What Does Guardian Know of 'San Francisco Values'?
| Gavin doesn't represent 'San Francisco values.' He just keeps winning San Francisco elections. |
Now it's taking a stab at telling our elected officials how to think. This week's cover story is, essentially, a very lengthy chalk talk by Coach Tim Redmond, drawing up the X's and O's for his Progressive squad -- down by a few scores at halftime -- so they can execute his game plan in the second half. Folks, he wants winners!
There's nothing wrong with that. The Guardian, overtly, sits at the same lunch table as the Progressive crew and serves as an essential component of the so-called "Progressive Movement." What we wish the Guardian would stop doing is accusing those who see the world differently than its writers and editors of not espousing "San Francisco Values."
This week's cover story veers into a ditch even before Redmond gets the keys into the ignition. The subhead beneath the cover photo of Mayor Gavin Newsom notes "It's goodbye, Gav. Now can the progressives set aside ego, ambition, and personal peeves and actually choose a mayor who represents San Francisco values?"

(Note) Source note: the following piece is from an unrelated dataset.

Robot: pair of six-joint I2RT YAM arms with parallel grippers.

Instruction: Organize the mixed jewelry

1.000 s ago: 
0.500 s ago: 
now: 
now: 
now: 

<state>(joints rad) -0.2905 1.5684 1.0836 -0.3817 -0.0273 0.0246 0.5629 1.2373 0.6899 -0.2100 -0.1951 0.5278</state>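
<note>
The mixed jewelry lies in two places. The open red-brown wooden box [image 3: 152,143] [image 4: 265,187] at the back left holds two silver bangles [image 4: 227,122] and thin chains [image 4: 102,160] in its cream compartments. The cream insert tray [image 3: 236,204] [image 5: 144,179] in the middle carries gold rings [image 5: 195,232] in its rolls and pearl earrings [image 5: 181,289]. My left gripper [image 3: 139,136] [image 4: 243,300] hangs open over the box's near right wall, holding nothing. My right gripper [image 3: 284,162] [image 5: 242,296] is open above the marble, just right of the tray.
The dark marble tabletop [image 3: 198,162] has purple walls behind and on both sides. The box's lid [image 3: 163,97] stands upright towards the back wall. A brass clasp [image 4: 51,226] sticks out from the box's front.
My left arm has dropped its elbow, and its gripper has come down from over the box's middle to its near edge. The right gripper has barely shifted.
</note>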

The implication, of course, is that Newsom does not represent San Francisco values. Of course he doesn't -- because, in the Guardian's world, it is the sole arbiter of San Francisco values.
You can come up with any number of solid reasons why Newsom was -- and is -- a terrible mayor. If you wanted to, you could write whole cover stories about it (and more, and more, and more). But he's the only mayor we've got -- and he didn't take over this city via some kind of putsch. We elected him -- twice. And 75 percent of city residents, whatever their motivations, saw fit to back him for lieutenant governor.

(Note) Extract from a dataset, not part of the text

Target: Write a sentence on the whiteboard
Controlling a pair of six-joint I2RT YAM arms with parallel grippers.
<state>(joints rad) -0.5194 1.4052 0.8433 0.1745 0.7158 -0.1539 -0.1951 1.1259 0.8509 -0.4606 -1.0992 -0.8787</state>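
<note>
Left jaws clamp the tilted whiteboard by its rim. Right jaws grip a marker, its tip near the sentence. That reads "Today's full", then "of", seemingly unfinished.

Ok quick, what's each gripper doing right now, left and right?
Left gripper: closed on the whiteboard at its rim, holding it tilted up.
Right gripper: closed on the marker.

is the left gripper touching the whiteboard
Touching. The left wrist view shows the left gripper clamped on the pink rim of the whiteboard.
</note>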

Gavin Newsom supporters, it turns out, are like Garth Brooks fans. Just because the Guardian doesn't know anyone who owns one of Brooks' albums doesn't mean these people don't exist. You can question why a man such as Newsom remains so popular -- believe us, we do -- but you veer into dangerous territory when you claim he doesn't truly represent San Francisco despite winning election after election.
| He exists. So do his fans. Believe it. |
That's a pretty chilling notion when you think about it. "What's right for the progressive movement" apparently trumps "what's right for San Francisco."
Campos is a brilliant public servant. It'd be a shame if his strident partisanship reduced him to irrelevance. If he wants a hint of how that looks, perhaps he should read the Guardian.